3.2.2 Emotion Socialization and Psychological Responses to Stress
3.2.2.1 Factor Analysis of the TSST Questionnaire
Factorability of the 16 items was supported by a number of correlations greater than .30, KMO values of .89 (above the recommended value of .60), and significant Bartlett’s tests of sphericity (χ2(120) = 6953.86, p < .001). The criterion of eigenvalue greater than 1 suggested the extraction of 3 factors accounting for 33.60%, 19.41%, and 6.62% of the total variance, respectively. However, the eigenvalue of the third factor (1.06) was only slightly greater than 1, making the retention of the third factor an arbitrary decision (Zwick & Velicer, 1986). The scree plot showed a significant slope change after 2 factors, indicating a two-factor solution. For the Velicer’s MAP Test, it took 2 steps to get to the lowest average squared partial correlation, also suggesting 2 factors. Finally, parallel analysis showed that only the first two eigenvalues exceeded the 95th percentile eigenvalues from random data, indicating the presence of two factors. Given these results, two factors were retained.

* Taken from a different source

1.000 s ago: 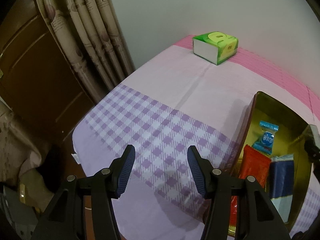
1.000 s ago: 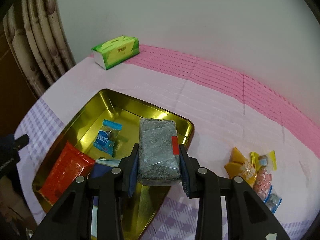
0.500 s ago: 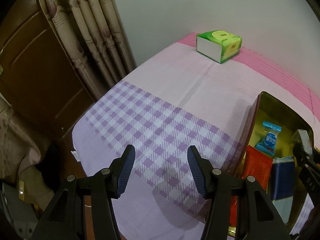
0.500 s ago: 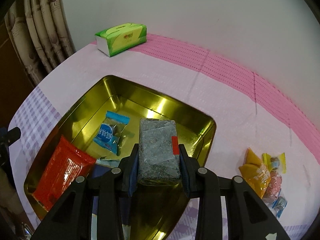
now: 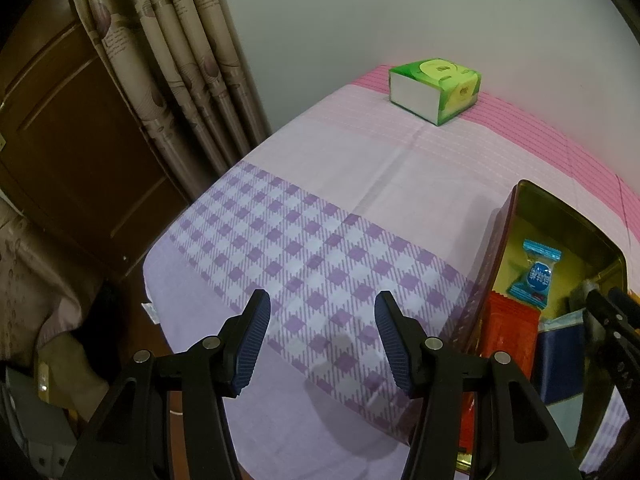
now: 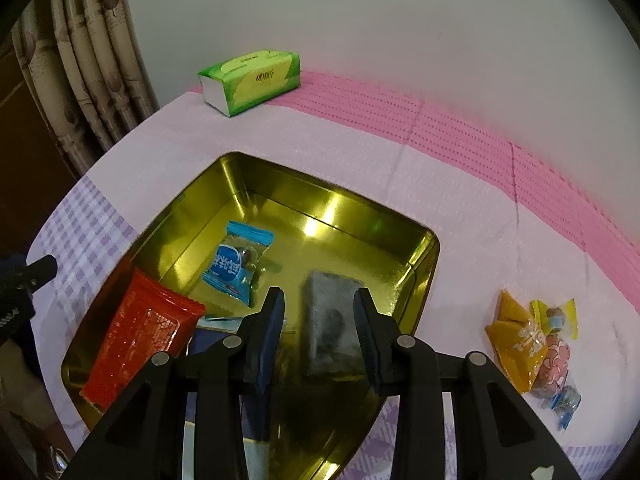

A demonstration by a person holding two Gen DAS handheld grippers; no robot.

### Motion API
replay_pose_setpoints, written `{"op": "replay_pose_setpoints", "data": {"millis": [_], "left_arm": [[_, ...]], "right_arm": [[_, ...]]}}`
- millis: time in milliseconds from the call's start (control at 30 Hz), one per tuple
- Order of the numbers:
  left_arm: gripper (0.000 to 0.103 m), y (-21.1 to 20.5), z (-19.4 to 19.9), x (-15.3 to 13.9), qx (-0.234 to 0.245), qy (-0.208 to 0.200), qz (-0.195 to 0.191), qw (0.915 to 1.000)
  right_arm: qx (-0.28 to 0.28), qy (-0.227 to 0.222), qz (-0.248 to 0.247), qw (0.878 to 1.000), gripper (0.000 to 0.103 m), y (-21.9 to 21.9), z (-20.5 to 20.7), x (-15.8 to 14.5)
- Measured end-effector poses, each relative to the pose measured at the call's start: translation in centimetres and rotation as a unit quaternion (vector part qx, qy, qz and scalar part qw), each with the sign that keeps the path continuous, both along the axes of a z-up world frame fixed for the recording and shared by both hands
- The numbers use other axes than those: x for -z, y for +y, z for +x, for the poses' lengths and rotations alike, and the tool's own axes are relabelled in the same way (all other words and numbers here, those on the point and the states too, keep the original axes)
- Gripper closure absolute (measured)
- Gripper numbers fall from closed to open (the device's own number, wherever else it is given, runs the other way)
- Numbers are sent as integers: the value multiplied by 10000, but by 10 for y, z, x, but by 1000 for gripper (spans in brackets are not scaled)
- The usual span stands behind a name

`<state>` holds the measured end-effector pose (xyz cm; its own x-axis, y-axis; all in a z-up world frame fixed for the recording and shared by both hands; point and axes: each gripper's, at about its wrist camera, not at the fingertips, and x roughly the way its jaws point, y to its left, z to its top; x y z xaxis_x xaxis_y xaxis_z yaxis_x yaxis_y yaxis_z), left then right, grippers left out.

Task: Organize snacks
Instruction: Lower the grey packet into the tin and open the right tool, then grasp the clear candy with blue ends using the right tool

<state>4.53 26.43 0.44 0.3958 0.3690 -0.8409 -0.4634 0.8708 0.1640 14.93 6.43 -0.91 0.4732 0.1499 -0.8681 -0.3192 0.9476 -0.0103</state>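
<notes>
A gold tin (image 6: 424,248) sits on the pink and purple cloth. It holds a blue candy packet (image 6: 236,264), a red packet (image 6: 136,344) and a dark blue packet (image 5: 560,360). My right gripper (image 6: 318,300) hovers over the tin's near right part. A grey block packet (image 6: 330,324) lies blurred below and between its fingers, with a gap at the left pad, so the pads no longer press on it. My left gripper (image 5: 322,304) stands open over the purple checked cloth, left of the tin (image 5: 520,192), with nothing between its fingers.
A green tissue box (image 6: 252,76) stands at the far edge by the wall. Several loose wrapped snacks (image 6: 520,344) lie on the cloth right of the tin. Curtains and a wooden door stand to the left, beyond the table's edge (image 5: 160,240).
The right gripper came in over the tin and the grey packet slipped from its pads, dropping low into the tin. The left gripper stayed as it was.
</notes>
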Motion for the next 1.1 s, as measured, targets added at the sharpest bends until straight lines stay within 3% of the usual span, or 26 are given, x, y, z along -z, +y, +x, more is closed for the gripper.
{"op": "replay_pose_setpoints", "data": {"millis": [500, 733, 933, 1100], "left_arm": [[47, -6, 2, -2, 85, 15, 85, 9999], [47, -10, 3, -3, 185, 34, 175, 9997], [47, -18, 3, -2, 309, 49, 288, 9991], [47, -25, 4, -3, 484, -60, 300, 9984]], "right_arm": [[170, -241, 300, 9991, 69, -39, -21, -34], [424, -339, 114, 9985, 68, -111, -28, -42], [574, -60, 10, 9983, 68, -185, -28, -28], [306, 216, -83, 9993, 64, -229, -28, -10]]}}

Based on the EFA results, three items were eliminated because of low communalities (<.40; items 15 and 16) and cross-loadings (>.40; item 3) (see Table 6). The EFA was repeated with the remaining 13 items, yielding two factors with 4 and 9 items, respectively. The first factor was named ‘effort mobilization’, including items 5, 6, 9, and 11 (Cronbach’s alpha = .83). The second factor was named ‘negative emotions’, including items 1, 2, 4, 7, 8, 10, 12, 13, and 14 (Cronbach’s alpha = .89). Overall, the two factors accounted for 58.19% of the total variance. All items had factor loadings above .60 and were free from cross-loadings. The factor loadings for the original 16-item solution and the final 13-item solution are presented in Table 6, together with eigenvalues and percentages of variance explained by each factor.
Table 6.
Item | 16 Items | 13 items | ||
---|---|---|---|---|
|
||||
During the tasks, | I | II | I | II |
4. I felt angry | .77 | .79 | ||
1. I felt upset | .74 | .76 | ||
14. I felt hostile | .73 | .75 | ||
10. I felt irritated | .74 | .75 | ||
12. I gave up trying to do well | .73 | .72 | ||
2. I gave up because the tasks were too difficult | .71 | .71 | ||
7. I felt ashamed | .70 | .69 | ||
8. Trying hard would increase my humiliation | .68 | .68 | ||
13. The tasks were very stressful | .65 | .66 | ||
16. I performed very well | −.48 | |||
9. I tried hard to make a good impression | .82 | .84 | ||
6. I did not want to be underestimated so tried my best | .82 | .84 | ||
5. I tried hard to prove that I can do better than others | .77 | .79 | ||
11. It was important for me to do well | .76 | .77 | ||
3. I tried hard not to embarrass myself | .46 | .52 | ||
15. The tasks took a lot of effort | .44 | |||
| ||||
Eigenvalue | 5.38 | 3.11 | 4.38 | 2.61 |
Explained Variance (%) | 33.60 | 19.41 | 36.48 | 21.76 |
Note: Loadings < .40 omitted.
3.2.2.2 Psychological reactivity model
The results from the psychological responses model (see Figure 3) showed that, after adjusting for all covariates, supportive parental responses to negative emotions predicted higher effort mobilization (β = .08, p = .02), whereas unsupportive parental responses predicted higher negative emotions (β = .11, p = .001).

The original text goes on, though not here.